Cara Khilafah dalam Menciptakan Swasembada Pangan
Sesungguhnya suatu negara dikatakan mandiri, jika ditunjang oleh ketahanan pangan yang baik, serta aturan Islam yang menjadi landasannya. Dalam sistem Islam, kebijakan impor bukanlah solusi dalam memenuhi kebutuhan pangan, sebab dalam Islam pangan dipandang sebagai kebutuhan pokok publik. Artinya negara wajib menyediakannya dengan harga terjangkau serta tidak merugikan para petani.
Untuk itu dalam merealisasi hal tersebut, Khilafah Islamiah akan menetapkan sejumlah mekanisme dalam mewujudkan kemandirian pangan tanpa bergantung pada negara lain, yaitu dengan cara;
Pertama, melakukan optimalisasi terhadap kualitas produksi pangan, hal ini dapat dilakukan dengan cara ekstensifikasi dan intensifikasi pertanian. Adapun ekstensifikasi bisa dilakukan dengan menghidupkan kembali tanah mati atau yang ditelantarkan oleh pemiliknya selama 3 tahun.

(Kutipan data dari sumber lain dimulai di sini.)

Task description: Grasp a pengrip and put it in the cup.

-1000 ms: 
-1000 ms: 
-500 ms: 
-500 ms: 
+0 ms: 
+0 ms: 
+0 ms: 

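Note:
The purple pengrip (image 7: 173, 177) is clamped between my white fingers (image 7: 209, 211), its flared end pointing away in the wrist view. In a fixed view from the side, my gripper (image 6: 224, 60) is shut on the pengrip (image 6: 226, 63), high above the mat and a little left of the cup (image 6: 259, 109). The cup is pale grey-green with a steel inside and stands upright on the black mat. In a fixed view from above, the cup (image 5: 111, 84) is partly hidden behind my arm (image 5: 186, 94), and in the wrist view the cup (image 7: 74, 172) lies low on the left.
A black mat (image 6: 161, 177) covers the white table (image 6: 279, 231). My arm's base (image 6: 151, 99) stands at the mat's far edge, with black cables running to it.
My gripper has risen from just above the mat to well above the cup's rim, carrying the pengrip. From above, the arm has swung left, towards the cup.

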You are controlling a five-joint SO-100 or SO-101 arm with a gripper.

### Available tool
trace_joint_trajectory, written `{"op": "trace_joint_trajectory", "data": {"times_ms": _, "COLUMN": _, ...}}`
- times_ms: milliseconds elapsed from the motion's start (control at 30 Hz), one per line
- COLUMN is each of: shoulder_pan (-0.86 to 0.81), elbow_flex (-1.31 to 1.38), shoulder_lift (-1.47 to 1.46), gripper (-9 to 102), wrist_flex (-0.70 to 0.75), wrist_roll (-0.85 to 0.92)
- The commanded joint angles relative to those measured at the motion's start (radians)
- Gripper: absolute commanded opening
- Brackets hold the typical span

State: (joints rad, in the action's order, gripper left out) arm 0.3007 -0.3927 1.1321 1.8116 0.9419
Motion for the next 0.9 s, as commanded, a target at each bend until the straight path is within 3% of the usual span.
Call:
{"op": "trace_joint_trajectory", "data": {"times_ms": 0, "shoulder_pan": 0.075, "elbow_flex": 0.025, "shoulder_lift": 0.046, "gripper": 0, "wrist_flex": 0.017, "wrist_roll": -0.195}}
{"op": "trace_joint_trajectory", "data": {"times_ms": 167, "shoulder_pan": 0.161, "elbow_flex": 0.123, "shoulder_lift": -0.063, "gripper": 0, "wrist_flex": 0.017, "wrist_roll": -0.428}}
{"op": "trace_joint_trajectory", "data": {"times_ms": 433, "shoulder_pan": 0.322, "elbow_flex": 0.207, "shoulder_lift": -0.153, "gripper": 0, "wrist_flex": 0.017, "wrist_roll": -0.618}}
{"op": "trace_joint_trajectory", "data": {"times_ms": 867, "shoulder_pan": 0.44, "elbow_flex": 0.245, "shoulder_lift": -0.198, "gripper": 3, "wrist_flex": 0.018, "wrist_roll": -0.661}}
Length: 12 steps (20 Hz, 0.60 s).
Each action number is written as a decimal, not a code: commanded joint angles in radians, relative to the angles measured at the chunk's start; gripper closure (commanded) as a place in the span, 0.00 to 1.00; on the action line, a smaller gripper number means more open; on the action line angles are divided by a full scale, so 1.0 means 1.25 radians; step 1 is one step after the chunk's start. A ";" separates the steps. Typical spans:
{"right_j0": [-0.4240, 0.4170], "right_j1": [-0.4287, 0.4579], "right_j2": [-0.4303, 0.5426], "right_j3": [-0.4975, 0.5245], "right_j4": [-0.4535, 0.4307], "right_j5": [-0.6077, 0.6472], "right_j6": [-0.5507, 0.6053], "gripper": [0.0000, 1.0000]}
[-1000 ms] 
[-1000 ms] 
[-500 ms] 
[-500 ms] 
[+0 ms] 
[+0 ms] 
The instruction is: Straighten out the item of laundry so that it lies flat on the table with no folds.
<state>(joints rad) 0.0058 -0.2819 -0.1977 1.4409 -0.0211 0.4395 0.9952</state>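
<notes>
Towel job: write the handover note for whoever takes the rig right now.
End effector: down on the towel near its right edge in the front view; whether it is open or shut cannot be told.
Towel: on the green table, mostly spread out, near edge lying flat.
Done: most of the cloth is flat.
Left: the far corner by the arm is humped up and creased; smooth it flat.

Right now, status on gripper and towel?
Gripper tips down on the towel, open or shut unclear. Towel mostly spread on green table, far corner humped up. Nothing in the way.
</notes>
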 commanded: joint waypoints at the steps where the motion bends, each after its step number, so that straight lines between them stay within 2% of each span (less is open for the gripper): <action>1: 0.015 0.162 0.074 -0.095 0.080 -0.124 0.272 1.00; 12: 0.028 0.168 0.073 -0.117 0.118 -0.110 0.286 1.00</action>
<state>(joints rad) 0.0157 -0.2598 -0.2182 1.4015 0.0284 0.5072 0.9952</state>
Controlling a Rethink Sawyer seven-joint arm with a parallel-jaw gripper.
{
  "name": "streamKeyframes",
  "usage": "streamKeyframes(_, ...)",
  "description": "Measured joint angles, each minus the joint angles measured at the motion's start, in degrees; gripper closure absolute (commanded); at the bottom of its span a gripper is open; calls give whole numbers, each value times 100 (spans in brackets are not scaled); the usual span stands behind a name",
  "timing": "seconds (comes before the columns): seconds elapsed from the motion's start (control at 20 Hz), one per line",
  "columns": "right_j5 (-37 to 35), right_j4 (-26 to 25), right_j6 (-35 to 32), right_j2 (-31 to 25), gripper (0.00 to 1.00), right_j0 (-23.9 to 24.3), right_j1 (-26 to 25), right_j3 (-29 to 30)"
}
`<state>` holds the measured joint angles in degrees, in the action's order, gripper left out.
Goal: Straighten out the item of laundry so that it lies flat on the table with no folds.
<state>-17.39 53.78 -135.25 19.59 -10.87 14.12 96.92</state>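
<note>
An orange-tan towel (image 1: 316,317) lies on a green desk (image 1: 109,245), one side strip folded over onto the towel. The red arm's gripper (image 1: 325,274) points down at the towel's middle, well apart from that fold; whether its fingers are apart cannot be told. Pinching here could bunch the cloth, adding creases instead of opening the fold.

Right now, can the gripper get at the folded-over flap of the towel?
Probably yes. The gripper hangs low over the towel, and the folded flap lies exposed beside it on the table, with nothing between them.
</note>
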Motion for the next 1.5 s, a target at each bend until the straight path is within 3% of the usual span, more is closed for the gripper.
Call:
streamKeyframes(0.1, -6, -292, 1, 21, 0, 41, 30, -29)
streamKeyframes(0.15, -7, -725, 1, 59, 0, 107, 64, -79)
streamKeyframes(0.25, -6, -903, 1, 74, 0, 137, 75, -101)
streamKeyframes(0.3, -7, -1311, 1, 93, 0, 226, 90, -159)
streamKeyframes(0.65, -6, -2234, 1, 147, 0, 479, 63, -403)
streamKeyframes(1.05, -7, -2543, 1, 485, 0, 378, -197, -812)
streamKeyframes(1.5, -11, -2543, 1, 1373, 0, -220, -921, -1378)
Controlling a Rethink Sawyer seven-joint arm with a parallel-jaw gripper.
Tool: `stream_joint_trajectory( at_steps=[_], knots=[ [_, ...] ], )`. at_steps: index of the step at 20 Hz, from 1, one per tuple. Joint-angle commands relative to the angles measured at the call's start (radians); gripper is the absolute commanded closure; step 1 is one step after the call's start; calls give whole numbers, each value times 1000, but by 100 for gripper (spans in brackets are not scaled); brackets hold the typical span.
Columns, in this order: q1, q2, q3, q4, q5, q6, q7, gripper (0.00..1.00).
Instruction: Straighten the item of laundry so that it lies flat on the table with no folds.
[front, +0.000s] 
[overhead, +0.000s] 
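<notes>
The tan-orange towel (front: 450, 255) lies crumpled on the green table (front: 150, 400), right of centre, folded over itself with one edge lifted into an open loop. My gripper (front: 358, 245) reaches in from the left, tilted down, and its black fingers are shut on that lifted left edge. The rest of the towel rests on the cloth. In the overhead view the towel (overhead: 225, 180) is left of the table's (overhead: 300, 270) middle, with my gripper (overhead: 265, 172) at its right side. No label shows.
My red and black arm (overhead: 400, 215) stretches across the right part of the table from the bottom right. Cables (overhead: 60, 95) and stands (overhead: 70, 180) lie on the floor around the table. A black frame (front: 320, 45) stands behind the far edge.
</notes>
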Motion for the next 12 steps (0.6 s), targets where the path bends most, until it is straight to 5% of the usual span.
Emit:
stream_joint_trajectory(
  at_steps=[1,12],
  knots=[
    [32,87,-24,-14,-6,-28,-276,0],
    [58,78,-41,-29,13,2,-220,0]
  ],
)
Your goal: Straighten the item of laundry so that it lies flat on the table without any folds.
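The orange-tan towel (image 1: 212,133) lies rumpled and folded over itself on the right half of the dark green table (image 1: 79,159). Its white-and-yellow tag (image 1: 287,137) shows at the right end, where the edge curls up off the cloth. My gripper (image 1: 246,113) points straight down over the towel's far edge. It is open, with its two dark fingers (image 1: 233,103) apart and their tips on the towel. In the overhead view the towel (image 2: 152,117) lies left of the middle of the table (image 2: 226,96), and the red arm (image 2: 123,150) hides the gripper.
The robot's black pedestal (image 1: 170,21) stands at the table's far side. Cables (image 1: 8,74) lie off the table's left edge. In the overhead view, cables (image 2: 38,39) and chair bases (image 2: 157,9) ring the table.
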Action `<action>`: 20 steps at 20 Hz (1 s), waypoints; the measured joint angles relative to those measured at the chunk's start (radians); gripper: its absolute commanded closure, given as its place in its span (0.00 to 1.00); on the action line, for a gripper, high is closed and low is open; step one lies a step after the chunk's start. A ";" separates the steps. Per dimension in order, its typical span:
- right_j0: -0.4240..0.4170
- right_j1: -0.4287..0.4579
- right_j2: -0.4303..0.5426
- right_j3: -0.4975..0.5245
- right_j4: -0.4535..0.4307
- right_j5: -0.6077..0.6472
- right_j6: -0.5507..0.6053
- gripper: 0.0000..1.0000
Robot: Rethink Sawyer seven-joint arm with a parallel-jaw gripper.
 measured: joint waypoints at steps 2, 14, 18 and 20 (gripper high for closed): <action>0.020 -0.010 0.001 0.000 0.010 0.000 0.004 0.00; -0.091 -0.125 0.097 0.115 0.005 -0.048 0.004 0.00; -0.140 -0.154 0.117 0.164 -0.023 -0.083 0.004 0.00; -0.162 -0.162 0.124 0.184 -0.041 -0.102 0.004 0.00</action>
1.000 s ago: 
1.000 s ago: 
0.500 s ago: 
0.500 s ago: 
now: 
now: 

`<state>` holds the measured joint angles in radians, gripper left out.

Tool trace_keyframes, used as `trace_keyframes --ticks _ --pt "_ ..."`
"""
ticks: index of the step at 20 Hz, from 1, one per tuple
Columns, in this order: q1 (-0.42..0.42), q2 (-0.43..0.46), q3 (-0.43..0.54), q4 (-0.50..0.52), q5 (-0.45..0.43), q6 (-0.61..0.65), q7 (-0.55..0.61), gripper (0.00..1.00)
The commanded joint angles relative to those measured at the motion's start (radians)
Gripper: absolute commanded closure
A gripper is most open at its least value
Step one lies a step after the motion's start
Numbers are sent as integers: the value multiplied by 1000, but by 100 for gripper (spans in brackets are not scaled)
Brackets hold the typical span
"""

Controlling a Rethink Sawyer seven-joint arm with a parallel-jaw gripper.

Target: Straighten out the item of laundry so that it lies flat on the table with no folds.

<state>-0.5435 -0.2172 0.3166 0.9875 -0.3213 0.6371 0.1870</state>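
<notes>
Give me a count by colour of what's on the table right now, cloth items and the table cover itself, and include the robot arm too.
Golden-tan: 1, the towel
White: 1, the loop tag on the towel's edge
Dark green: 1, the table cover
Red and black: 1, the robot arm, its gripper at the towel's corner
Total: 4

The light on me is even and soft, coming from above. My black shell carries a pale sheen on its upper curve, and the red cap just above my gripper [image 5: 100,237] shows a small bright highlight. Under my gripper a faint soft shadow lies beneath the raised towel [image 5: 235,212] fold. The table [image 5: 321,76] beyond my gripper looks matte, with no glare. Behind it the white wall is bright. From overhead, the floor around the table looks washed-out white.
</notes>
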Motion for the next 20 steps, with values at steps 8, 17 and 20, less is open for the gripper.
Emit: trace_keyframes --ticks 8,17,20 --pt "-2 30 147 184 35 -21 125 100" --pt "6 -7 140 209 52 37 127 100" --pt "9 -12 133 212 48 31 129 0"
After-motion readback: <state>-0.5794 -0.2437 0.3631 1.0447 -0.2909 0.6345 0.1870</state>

Dalam Islam yang dimaksud tanah mati adalah, tidak tampak adanya bekas-bekas tanah itu dikelola. Dengan kata lain, jika tanah tersebut dapat dihidupkan oleh siapa saja, baik dengan cara memagari agar dapat mengelola atau menanaminya, maka tanah tersebut secara otomatis akan menjadi milik orang yang menghidupkan tanah tersebut. Sebagaimana sabda Rasulullah shallallahu alaihi wasallam, ”Siapa saja yang menghidupkan tanah mati, maka tanah itu menjadi miliknya.”_ (HR. Tirmidzi, Abu Dawud)
Sementara jika terdapat tanah yang ditelantarkan pemiliknya selama 3 tahun, dengan sendirinya hak kepemilikan atas tanah itu akan hilang. Negara akan mengambil alih tanah tersebut, dan mendistribusikan kepada individu rakyat yang mampu mengelolanya. Dengan demikian tidak ada istilah lahan kosong yang dibiarkan tanpa ada pemanfaatan bagi kemaslahatan rakyat.
Kemudian intensifikasi dilakukan dengan peningkatan kualitas benih, pemanfaatan teknologi, hingga membekali SDM petani dengan pengetahuan yang mumpuni. Semua aspek tersebut akan mendapat dukungan dan fasilitas dari negara.
Kedua, Dengan melakukan mekanisme pasar yang sehat, di mana negara melarang penimbunan, penipuan, praktik riba, dan monopoli pasar. Adapun kebijakan terkait harga, dilakukan melalui mekanisme pasar yaitu dengan pengendalian supply and demand, bukan dengan kebijakan pematokan harga.
Ketiga, manajemen logistik, yaitu negara akan memasok cadangan lebih di saat panen raya. Artinya, negara akan mendistribusikan secara selektif bila ketersediaan pangan berkurang.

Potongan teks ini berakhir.